母への片道書簡
これは、世間的には’’オッサン族’’に属する、オイラの本音なのかも知れない。
多くの無精ヒゲを生やした、’’オッサン族’’の、人に知られたくない想い…。
前略 おふくろ様
そちらの’’世界’’はどんな感じなのでしょか?
おふくろの好きな綺麗な花や木々が生茂り、綺麗な花の世話などしているのでしょうか…?
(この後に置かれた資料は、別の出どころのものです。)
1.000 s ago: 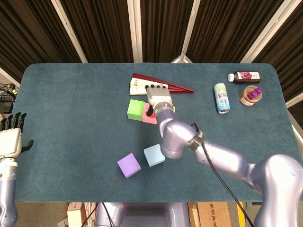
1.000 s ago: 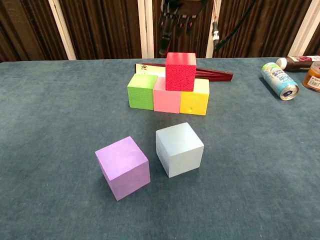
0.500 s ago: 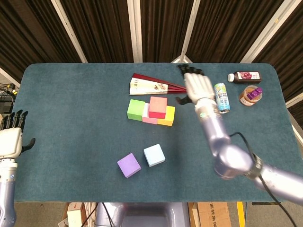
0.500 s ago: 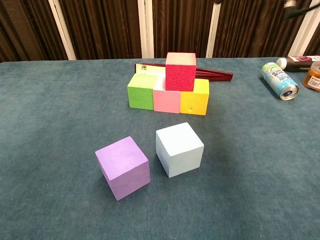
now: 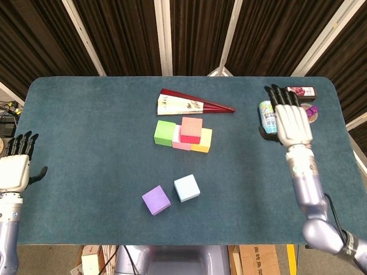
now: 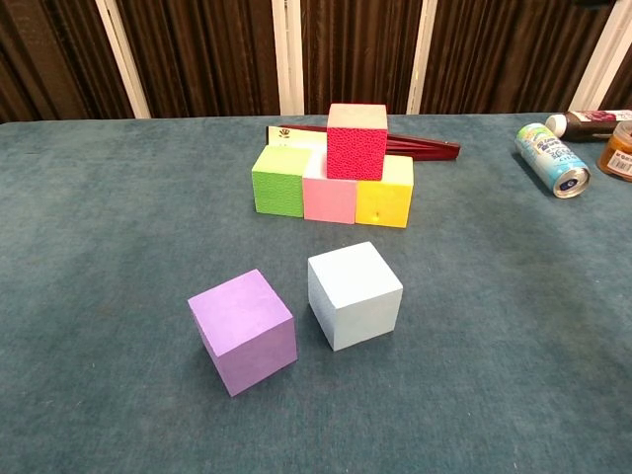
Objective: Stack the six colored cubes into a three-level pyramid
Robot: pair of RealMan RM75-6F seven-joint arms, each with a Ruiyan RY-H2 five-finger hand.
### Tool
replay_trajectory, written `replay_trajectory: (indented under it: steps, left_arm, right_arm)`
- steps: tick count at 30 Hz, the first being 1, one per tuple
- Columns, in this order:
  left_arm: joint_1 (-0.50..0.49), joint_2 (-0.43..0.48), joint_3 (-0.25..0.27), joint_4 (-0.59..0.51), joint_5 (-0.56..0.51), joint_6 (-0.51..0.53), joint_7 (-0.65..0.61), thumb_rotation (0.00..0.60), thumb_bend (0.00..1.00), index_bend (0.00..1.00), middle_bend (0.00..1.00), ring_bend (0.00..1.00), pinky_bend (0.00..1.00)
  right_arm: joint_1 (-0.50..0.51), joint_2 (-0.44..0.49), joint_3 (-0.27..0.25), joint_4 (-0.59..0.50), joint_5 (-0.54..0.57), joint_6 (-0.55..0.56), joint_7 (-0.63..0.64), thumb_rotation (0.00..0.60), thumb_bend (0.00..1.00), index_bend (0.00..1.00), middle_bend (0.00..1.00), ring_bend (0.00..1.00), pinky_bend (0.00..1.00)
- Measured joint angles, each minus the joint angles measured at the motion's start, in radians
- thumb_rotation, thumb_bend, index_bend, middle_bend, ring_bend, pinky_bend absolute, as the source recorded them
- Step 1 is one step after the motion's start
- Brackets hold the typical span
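**Four cubes stacked, two loose, both hands empty**

While the pyramid stands unfinished at the centre of the head view, both hands hold nothing. The base row runs left to right: green cube [image 5: 164, 132], pink cube [image 6: 329, 198] and yellow cube [image 5: 204, 141], sides touching. A red cube [image 5: 191, 129] sits on top, over the pink and yellow ones. Below them in the frame, apart from the row, lie a purple cube [image 5: 156, 200] and a light blue cube [image 5: 187, 188], near each other but not touching.

The right hand [image 5: 291, 124] hovers at the right of the frame, fingers spread and released, over a can [image 5: 266, 112]. The left hand [image 5: 15, 169] waits at the far left edge, fingers straight and apart. The loose cubes lie between them; neither hand is clearly nearer, as I judge it.

Only the head view shows the hands. The chest view shows the stack's height and the red cube's textured front, plus a folded fan [image 6: 425, 148] just behind the row.
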Motion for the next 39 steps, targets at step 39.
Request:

そんな穏やかで温かな場所で、どこも痛くなくニコニコしていたらと、常々思います。
僕が幼い頃はおふくろは見上げる程に
大きな人に見えてましたが、何時しか僕の背が伸びていて、’’あれっ、こんなに小さかったのか…!’’と、感じていましたよ。
幼い頃は僕の目線に合わせ、おふくろは、’’しゃがん’’で話しながら温かい手を繋いでくれましたね…。
そんな幼い頃の思い出が、まるで昨日の様に鮮明に思える程ですよ。
ヒゲが生えてオッサンになった僕の手は、おふくろのすっかり小さくなった手を握りしめて…。
差し伸べた僕のゴツゴツした手は少しでも、おふくろを包み込む事が出来ました…?
どんな時も温めてくれたおふくろの身体が冷たくて、僕は無口にゴツゴツした手で必死に温めるけれど…。
届くはずのない母への片道書簡に、’’有難う’’の言の葉を心に留めおく…。
ヒゲ族のふんわりした柔らかい本音。